I'm tentatively putting this out there to see what comes back...I feel a mess

I think I'm coming out of a period of denial and that has been triggered by having to admit overspending habits to my partner. Reading a post about anger and that been the main emotion associated with such issues, I am also wondering if my 'anti-socialness' is more than it appears to be. I dont like anything other than a one to one, and generally prefer my own company - I'm terrified of situations such as a gathering of people who are not my nearest and dearest. I avoid parties like the plague, and dread anything my partner is invited to. My self-esteem is fragile I know - and I have big trust issues.

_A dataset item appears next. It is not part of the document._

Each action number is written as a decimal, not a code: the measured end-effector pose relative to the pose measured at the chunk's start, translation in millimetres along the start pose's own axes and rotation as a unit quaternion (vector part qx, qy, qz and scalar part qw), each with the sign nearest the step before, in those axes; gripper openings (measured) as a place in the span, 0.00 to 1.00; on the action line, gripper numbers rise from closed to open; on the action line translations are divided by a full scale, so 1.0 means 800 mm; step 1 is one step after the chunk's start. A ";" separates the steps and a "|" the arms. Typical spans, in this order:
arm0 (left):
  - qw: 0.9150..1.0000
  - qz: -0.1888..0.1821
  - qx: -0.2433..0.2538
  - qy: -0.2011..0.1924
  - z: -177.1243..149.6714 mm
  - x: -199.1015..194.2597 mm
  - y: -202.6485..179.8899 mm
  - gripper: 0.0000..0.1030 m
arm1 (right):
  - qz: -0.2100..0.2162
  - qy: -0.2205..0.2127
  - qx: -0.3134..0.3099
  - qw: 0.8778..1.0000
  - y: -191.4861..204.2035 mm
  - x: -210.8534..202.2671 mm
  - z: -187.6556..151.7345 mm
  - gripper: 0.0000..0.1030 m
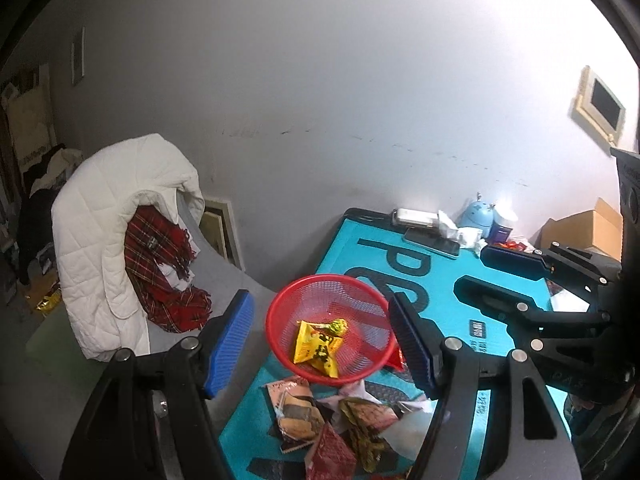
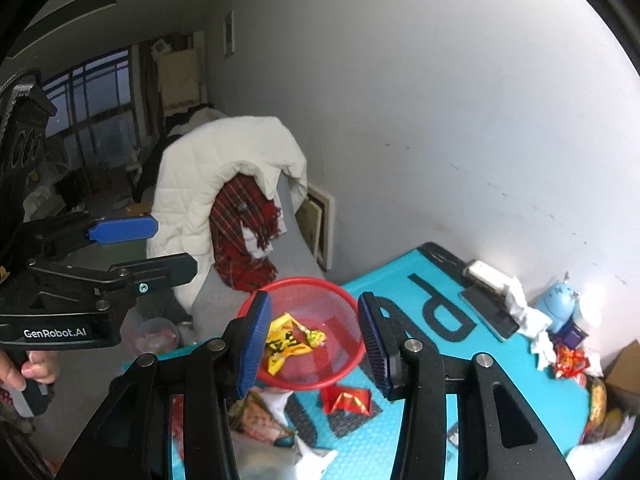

Depression is a regular visitor, and the latest round was post natal - it was so all pervading I resorted to medication - interestingly the overpsending has increased since becoming a mother. Generally -(this is hard to admit...)I have found it hard being a mum, mainly because of the huge new load of emotions/demands it brings. I love my child unconditionally - but in my rose tinted ideals I never imagined it would be so emotionally and physically demanding (call me naive!).

My journey of self help has covered about 14 yrs - beginning with an attempted overdose at 19, I began my introspection and healing process with various forms ..counselling, psychotherapy all adds up to about 7 years or more, mixed in with books and nutrition and some transformational workshops to boot.

And here I am! I completed my last course of therapy a few months back. It felt right, and my fella and me have couples therapy (woody allen eat yer heart out) so that seems a natural progression as most 'issues' present withing the relationship.

Well, my point is I thought I'd resolved a lot, and I believe that to be true, however, I have been doing some visualisation and meditation lately, particualrly around finance. Interestingly I dont think this present reality check is any coincidence. Someone here made a fantastic point about not trying to affirm positive feelings which are false,(ie;pretending to feel great about your bum when you hate it only causes further inner conflict)I realise this to be true. However, i do find it fascinating that by practising affirmation techniques, it appears that my subconcious is processing it bt chucking out some heavy garbage which is thwarting progress ie: suddenly being confronted by financial issues is one thing I am being forced to confront. Another link in the chain has led me here to be reminded of ANGER.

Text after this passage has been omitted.